Criteria for REMOVAL (delete these footnotes and their markers from the surface text):
1. Trivial stylistic differences that don't change meaning:
   - Conjunction differences: "and" vs "And" vs "So"
   - Minor article/preposition changes: "of" vs "from", "in" vs "at"
   - Word order that doesn't affect meaning: "a man of Bethlehem in Judah" vs "a man from Bethlehem in Judah"
   - Trivial grammatical restructuring: "he and his wife" vs "together with his wife" vs "taking his wife with him"
   - Grammatical artifacts from archaic wrappers: "there was a famine" vs "that there was a famine" (the "that" is a grammatical consequence of "Now it came to pass" structure, not a meaningful variant)
2. Archaic vs modern synonyms with identical meaning:
   - "went to sojourn" vs "went to live" vs "went to dwell" vs "went to reside" (all mean temporary/permanent residence)
   - "came to pass" wrapper phrases (already handled in Step 3, but double-check)

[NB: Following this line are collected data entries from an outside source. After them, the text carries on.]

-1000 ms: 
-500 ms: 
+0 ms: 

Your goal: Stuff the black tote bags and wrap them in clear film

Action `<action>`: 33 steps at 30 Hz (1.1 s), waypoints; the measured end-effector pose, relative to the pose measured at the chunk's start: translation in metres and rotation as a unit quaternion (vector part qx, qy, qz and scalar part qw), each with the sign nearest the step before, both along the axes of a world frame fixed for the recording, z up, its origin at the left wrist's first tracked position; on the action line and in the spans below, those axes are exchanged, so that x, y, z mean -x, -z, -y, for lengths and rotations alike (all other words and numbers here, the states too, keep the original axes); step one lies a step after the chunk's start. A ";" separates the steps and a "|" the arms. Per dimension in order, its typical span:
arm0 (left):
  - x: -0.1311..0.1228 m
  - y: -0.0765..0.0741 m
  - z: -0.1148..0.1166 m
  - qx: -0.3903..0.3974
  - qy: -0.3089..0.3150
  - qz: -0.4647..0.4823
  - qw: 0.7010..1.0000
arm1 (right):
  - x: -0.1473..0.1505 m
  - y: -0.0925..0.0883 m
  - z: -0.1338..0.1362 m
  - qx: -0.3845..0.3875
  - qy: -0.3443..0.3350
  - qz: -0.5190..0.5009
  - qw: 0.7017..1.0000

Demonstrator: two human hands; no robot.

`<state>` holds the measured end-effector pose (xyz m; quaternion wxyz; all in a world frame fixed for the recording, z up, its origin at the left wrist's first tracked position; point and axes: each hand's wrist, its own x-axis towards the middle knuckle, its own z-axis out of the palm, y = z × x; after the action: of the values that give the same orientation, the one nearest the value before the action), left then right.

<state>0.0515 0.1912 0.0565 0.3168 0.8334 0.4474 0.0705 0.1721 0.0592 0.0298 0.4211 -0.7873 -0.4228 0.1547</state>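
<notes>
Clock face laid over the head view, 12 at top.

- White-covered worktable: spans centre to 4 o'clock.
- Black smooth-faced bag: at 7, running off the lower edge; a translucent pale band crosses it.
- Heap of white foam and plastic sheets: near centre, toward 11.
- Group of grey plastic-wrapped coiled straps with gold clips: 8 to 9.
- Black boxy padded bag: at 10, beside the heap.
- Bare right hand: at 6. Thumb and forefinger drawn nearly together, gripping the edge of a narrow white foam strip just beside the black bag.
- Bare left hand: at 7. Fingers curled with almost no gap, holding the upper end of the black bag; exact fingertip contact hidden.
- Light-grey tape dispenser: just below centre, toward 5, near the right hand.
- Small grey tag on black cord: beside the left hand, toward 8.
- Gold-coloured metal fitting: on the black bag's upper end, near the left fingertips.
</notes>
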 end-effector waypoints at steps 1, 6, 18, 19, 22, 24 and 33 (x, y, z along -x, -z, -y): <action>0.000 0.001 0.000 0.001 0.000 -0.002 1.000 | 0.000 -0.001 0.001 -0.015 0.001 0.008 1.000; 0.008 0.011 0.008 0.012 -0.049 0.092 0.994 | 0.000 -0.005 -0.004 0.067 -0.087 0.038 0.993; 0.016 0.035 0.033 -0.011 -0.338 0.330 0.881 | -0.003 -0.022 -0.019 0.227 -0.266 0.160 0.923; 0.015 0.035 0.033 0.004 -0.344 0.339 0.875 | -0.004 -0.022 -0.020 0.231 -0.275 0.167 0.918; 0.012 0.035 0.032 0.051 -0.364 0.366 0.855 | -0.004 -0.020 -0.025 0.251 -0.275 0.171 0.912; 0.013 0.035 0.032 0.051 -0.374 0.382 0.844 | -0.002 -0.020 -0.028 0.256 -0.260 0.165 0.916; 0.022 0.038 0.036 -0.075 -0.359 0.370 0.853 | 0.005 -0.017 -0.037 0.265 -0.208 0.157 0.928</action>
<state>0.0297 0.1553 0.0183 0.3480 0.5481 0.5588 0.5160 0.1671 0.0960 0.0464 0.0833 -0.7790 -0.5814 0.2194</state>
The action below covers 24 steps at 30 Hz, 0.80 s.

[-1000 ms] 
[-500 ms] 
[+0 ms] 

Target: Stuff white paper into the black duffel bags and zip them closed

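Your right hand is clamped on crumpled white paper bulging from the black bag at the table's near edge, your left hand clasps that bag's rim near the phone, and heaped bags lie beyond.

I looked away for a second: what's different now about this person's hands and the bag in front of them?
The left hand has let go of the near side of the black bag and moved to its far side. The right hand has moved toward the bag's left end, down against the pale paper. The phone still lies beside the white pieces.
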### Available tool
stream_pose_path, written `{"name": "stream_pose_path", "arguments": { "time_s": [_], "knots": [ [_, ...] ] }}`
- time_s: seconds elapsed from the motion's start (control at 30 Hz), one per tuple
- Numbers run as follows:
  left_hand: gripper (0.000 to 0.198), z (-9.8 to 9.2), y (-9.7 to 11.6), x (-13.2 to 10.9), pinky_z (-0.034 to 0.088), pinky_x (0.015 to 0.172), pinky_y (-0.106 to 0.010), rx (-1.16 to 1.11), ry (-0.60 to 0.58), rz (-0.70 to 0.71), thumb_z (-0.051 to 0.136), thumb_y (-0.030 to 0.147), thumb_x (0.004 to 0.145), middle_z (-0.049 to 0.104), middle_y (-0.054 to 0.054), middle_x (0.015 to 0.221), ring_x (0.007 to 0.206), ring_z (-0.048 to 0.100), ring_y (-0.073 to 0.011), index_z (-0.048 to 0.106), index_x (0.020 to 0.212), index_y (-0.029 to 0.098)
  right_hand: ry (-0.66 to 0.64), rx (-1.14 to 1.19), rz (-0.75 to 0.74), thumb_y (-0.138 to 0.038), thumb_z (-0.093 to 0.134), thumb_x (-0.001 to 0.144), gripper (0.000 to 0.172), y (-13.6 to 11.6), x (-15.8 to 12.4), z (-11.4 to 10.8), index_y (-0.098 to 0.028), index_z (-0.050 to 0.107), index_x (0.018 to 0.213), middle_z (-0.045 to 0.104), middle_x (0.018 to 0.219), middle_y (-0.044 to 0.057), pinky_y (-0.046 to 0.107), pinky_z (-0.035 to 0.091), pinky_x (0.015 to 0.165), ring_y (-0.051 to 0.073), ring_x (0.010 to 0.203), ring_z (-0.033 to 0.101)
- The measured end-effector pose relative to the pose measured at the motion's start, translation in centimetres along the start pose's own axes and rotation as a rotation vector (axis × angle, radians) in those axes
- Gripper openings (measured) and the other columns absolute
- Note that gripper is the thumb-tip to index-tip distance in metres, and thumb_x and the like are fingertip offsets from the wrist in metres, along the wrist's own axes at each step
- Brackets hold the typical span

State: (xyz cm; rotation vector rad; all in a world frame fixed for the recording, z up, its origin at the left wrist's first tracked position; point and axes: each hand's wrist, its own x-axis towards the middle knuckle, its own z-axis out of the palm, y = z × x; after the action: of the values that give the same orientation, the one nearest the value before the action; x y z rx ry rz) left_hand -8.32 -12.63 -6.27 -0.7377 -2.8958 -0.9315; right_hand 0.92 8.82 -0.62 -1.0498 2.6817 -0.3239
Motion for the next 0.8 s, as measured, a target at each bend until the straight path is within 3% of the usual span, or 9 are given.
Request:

Criteria for KEEPING (preserve these footnotes):
1. Semantic content gaps (missing/added content like "two sons" present in some but not others)
2. Meaningful theological or interpretive differences
3. Word choice changes that add intensifiers or explanatory detail (e.g., "famine" vs "severe famine", "judges ruled" vs "judges ruled in Israel") - even from single translations if the difference is clear and the footnote will be short
4. Archaic wrappers that signal translation style (e.g., "Now it came to pass")

Output format:

Surface text with reduced footnote markers (renumbered sequentially if needed):
...[1]...[2]...

Footnotes (only the ones kept, renumbered):
[1] ...
[2] ...

IMPORTANT: If you remove a footnote marker from the surface text, also remove it from the footnote list and renumber remaining footnotes sequentially.
Step 7 — Assemble Verse

Combine surface phrases and attach filtered footnotes with minimal punctuation.

Model: gpt-4o
Prompt sent:
CRITICAL: Ensure all semantic content from Step 4 and 6 is included. Do not drop footnote markers or marked content.

Combine the surface text phrases (which already include footnote markers like [1], [2]) into a single verse.

Rules:
- Use the most common phrase order across translations.
- Insert minimal punctuation required for grammatical English.
- Preserve footnote markers exactly as they appear in the phrases.
- Include ALL content that was marked in Step 4, even if it was only in minority translations.
- Verify that each footnote marker [n] in the verse has a corresponding footnote in the list below.
- Do not paraphrase or modernize.
- Do not remove repeated conjunctions unless clearly ungrammatical.
- Do not omit words or phrases.

Output format:

Full verse with footnote markers [1], [2], etc. interspersed.

Footnotes:
[1] ...
[2] ...

Then list the footnotes below the verse with matching numbers.
Step 8 — Sanity Pass

Make only essential grammatical or punctuation fixes; otherwise leave unchanged.

Model: gpt-4o-mini
Prompt sent:
Do not introduce wording not present in the source translations.

Perform a light editorial pass on the verse:
- Fix only clear punctuation or grammatical errors.
- Do not change wording unless required for basic English syntax.
- Do not remove footnotes.
- Keep edits minimal.

If no changes are needed, say “No changes required.”